From the album Bad, released August 31, 1987
Released as a single February 1989

THE SHORT FILM
Directors: Jim Blashfield & Paul Diener
Primary Production Location: Los Angeles, California

Michael Jackson's short film for "Leave Me Alone" was the seventh of nine short films produced for recordings from Bad, oneof the best selling albums of all time. While "Leave Me Alone," exclusive to the CD edition of Bad, was not released as a single in the United States, it reached the Top 10 in eight countries throughout Europe, including the United Kingdom, the Netherlands, Spain, Poland, Norway and Ireland (where it reached No. 1).

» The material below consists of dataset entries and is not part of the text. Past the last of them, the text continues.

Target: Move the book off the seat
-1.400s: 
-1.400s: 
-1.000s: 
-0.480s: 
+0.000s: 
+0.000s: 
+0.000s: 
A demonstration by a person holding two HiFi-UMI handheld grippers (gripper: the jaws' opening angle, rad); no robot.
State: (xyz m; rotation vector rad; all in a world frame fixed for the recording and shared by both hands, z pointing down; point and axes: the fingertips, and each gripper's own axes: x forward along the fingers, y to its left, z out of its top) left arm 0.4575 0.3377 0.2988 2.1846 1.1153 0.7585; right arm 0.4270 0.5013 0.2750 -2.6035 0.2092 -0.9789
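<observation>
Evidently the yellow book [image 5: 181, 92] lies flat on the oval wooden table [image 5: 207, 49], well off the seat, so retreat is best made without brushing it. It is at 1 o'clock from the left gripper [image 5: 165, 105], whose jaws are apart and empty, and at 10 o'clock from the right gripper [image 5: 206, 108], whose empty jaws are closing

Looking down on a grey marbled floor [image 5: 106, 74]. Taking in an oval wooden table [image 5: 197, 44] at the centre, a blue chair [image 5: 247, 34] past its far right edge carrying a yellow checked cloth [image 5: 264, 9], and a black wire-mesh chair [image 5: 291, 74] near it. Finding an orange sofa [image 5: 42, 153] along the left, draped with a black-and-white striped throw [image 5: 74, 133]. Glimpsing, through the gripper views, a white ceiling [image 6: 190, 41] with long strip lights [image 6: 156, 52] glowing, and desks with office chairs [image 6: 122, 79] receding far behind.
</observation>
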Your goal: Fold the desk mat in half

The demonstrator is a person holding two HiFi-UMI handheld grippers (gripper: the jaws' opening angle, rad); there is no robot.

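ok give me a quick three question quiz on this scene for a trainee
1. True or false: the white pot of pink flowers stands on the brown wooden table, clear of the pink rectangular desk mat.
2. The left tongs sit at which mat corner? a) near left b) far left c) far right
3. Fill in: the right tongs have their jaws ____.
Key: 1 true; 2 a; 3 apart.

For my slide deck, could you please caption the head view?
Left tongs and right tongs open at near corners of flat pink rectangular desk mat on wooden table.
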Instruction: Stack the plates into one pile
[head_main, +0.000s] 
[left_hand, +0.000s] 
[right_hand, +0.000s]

"Leave Me Alone" was the first of Michael's songs to directly comment on the media frenzy that often surrounded him. "The price of fame can be a heavy one," he wrote in his 1988 memoir Moonwalk. "Consider that you really have no privacy. You can't really do anything unless special arrangements are made. The media prints whatever you say. They report whatever you do.I think my image gets distorted in the public's mind. They don't get a clear or full picture of what I'm like."

The "Leave Me Alone" short film features images of Michael singing from the fronts of various tabloids and newspapers, before Michael travels by rocket ship through a surreal amusement park built around a giant Michael tied down like Gulliver in the classic book Gulliver's Travels. We follow Michael as he guides the rocket through various send-ups of press reports from his life and career, including a shrine to actress Elizabeth Taylor and even the bones of Joseph Merrick, the "Elephant Man," who Michael dances with toward the end of the short film.

Along the way, he picks up his pet chimpanzee, Bubbles, and his boa constrictor, Muscles, and is "hounded" by members of the press, represented as dogs superimposed onto human bodies. At the end of the short film, a giant Michael emerges from the center of the amusement park, breaking free of the roller coaster tracks and other diversions that were built upon him.